For agenda items where the Board of Directors or the Nomination Committee have submitted proposals for resolution, shareholders will be able to vote Yes or No via postal voting. A special postal voting form must be used. This form is available on the Company's website, platzer.se/en/annual-general-meeting or at https://www.euroclear.com/sweden/generalmeetings/, and at the Company's head office at Lilla Bommen 8, Gothenburg. The completed and signed postal voting form must be sent by:

- mail to Platzer Fastigheter Holding AB (publ), "Annual General Meeting", c/o Euroclear Sweden AB,
P.O. Box 191, SE-101 23 Stockholm, Sweden, and must be received by Euroclear Sweden AB no later than 18 March 2026, or

- email to generalmeetingservice@euroclear.com, and must be received by Euroclear Sweden AB not later than 18 March 2026 (enter "Platzer - postal voting" in the subject line).

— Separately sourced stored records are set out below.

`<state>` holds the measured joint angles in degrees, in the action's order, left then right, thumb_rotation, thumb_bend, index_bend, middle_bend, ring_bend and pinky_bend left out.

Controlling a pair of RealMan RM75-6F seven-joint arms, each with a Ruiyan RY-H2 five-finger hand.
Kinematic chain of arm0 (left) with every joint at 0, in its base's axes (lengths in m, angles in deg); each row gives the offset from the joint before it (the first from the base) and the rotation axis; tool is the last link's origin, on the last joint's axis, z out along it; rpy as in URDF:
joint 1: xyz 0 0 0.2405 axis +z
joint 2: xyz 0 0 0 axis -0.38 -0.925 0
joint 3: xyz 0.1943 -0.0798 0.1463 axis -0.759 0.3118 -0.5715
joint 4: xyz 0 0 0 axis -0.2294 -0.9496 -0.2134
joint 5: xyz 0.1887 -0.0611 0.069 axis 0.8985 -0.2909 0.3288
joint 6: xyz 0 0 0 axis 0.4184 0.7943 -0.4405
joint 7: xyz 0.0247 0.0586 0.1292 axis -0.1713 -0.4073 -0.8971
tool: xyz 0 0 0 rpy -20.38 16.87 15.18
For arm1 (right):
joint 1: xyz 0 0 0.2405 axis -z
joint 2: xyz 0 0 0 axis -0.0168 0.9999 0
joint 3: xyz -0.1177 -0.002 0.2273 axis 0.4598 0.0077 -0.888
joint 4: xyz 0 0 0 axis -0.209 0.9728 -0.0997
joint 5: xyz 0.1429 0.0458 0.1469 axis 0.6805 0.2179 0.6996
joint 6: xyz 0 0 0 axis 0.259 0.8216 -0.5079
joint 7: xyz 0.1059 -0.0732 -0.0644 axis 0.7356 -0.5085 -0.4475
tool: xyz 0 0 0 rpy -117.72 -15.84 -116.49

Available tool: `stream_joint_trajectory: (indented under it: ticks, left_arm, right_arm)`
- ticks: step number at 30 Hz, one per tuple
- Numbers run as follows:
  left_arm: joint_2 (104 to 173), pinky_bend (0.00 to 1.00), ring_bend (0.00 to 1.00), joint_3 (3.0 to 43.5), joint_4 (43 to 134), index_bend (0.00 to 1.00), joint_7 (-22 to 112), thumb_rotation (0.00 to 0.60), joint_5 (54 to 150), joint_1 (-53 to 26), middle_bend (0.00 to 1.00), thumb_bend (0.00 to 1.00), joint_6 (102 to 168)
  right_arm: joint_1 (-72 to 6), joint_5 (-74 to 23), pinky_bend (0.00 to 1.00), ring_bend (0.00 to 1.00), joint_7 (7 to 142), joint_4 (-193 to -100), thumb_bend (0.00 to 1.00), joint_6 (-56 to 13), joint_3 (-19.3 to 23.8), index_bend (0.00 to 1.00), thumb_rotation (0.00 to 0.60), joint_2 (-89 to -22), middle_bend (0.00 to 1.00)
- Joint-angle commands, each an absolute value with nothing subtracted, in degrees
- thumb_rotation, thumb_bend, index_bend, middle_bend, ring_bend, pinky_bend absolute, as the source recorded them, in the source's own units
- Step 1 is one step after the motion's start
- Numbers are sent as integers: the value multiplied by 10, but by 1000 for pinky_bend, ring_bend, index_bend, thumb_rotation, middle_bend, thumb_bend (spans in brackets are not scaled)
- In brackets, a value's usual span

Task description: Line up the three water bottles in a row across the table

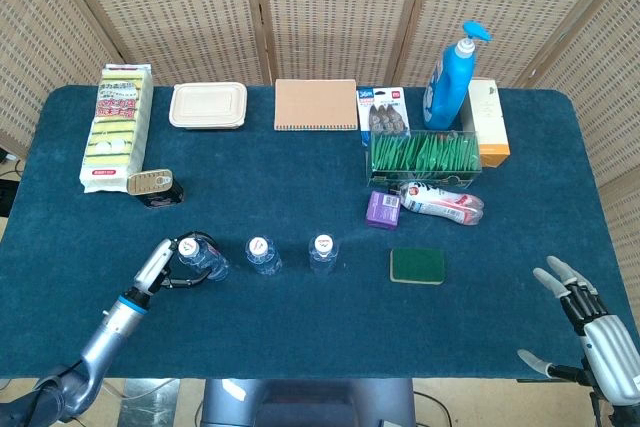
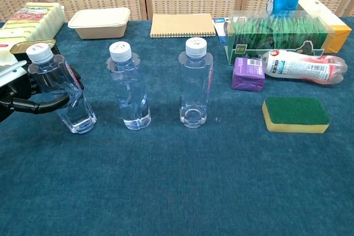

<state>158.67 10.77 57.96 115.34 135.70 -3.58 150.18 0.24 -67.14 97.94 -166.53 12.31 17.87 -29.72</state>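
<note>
Three clear water bottles with white caps are on the blue table. The middle bottle and the right bottle stand upright side by side. My left hand grips the left bottle, which leans a little to the left with its base near the cloth, level with the other two. My right hand hangs open past the table's near right corner, holding nothing.
A green and yellow sponge lies right of the bottles. Behind it are a purple box, a lying tube and a box of green packets. A tin, a sponge pack, a food container and a notebook sit further back.
</note>
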Motion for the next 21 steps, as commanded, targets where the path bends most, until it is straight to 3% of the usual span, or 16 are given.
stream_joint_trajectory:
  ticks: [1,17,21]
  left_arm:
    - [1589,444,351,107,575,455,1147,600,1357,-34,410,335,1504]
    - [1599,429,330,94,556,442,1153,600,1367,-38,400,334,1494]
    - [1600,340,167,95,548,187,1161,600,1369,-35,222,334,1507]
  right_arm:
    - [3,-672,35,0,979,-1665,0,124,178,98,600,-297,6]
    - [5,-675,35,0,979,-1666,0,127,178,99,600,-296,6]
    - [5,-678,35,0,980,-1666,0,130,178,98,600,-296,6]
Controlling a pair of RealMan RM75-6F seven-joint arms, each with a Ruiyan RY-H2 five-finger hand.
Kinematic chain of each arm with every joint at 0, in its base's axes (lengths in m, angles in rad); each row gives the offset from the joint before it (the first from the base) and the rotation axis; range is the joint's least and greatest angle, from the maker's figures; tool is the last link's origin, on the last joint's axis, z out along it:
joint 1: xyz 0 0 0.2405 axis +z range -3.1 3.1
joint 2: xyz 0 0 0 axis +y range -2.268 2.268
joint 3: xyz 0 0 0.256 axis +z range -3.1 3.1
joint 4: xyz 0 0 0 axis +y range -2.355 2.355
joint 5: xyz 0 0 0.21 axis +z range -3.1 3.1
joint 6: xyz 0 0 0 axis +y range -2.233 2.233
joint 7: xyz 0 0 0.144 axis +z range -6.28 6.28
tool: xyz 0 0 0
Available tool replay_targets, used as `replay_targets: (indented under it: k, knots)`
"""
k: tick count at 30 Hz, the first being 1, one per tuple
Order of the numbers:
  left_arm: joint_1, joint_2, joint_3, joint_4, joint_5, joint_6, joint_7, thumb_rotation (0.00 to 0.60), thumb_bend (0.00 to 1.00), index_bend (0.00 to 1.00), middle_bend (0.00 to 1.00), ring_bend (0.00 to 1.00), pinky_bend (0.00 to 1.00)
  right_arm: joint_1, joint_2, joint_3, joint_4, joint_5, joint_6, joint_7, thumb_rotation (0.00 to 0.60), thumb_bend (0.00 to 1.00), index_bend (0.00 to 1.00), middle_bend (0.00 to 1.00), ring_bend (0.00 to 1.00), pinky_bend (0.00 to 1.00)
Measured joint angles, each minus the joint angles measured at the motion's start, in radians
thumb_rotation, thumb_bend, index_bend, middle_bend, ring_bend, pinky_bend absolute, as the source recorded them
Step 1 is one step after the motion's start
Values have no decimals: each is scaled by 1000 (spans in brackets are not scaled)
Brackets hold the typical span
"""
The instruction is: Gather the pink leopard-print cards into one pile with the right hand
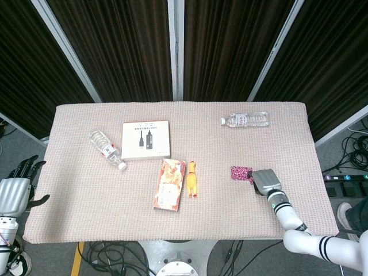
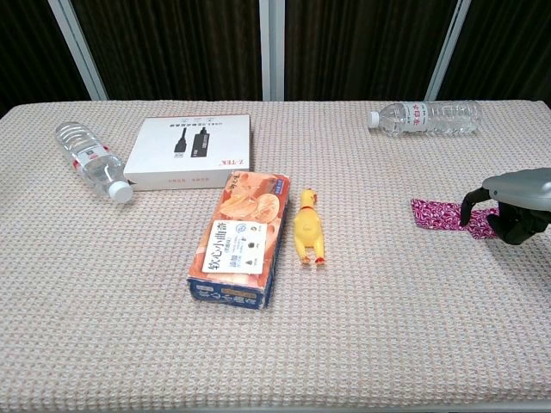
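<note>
The pink leopard-print cards lie flat on the right half of the table, seen as one strip in the chest view. My right hand is at their right end. Its curled fingers arch down onto the cards, and a bit of pink shows between the fingers under the hand. Whether the strip is a single pile or overlapping cards is too small to tell. My left hand hangs off the table's left edge with fingers spread and nothing in it.
A clear bottle lies behind the cards. Mid-table are a yellow rubber chicken and an orange box. A white flat box and a second bottle lie at the left.
</note>
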Motion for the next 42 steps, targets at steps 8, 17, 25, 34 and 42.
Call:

Shareholders may also submit their postal vote electronically by way of verification using BankID on Euroclear Sweden AB's website https://www.euroclear.com/sweden/generalmeetings/, which can also be accessed via a link on the Company's website platzer.se/en/annual-general-meeting. Such electronic votes must be submitted no later than 18 March 2026.

Shareholders exercising their voting rights by way of postal voting by proxy must attach a power of attorney to the postal voting form. Proxy forms are available on the Company's website, platzer.se/en/annual-general-meeting.

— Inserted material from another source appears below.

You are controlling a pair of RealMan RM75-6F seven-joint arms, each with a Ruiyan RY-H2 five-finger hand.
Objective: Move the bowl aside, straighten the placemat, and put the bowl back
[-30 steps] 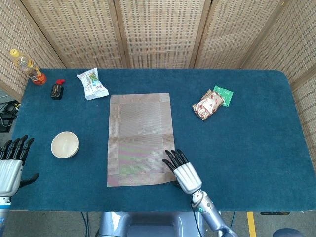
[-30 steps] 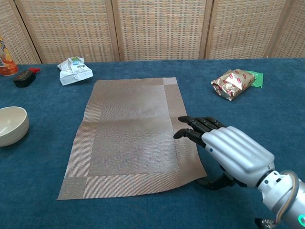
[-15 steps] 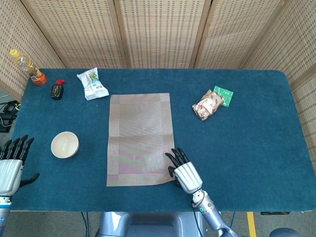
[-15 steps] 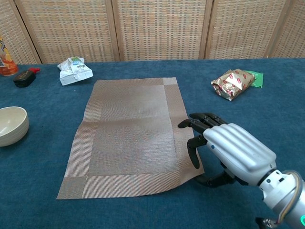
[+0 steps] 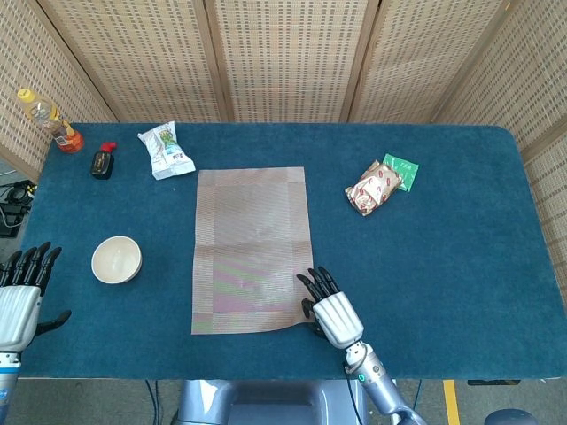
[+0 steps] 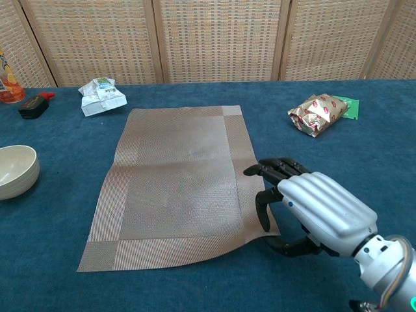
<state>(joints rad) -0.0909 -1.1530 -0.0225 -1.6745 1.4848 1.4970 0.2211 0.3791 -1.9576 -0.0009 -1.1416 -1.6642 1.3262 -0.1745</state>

Shareholders who are legal entities must also enclose a certified registration certificate or equivalent authorisation document.

Shareholders must not provide special instructions or conditions with their postal vote. Should shareholders provide such instructions or conditions, their postal vote in its entirety will be declared invalid. Further instructions and conditions can be found on the postal voting form and at https://www.euroclear.com/sweden/generalmeetings/.

Votes received after 18 March 2026 will be rejected.

For any questions about the postal voting form, please contact Euroclear Sweden AB by calling +46 (0)8 401 43 45 (Monday-Friday between 09:00-16:00).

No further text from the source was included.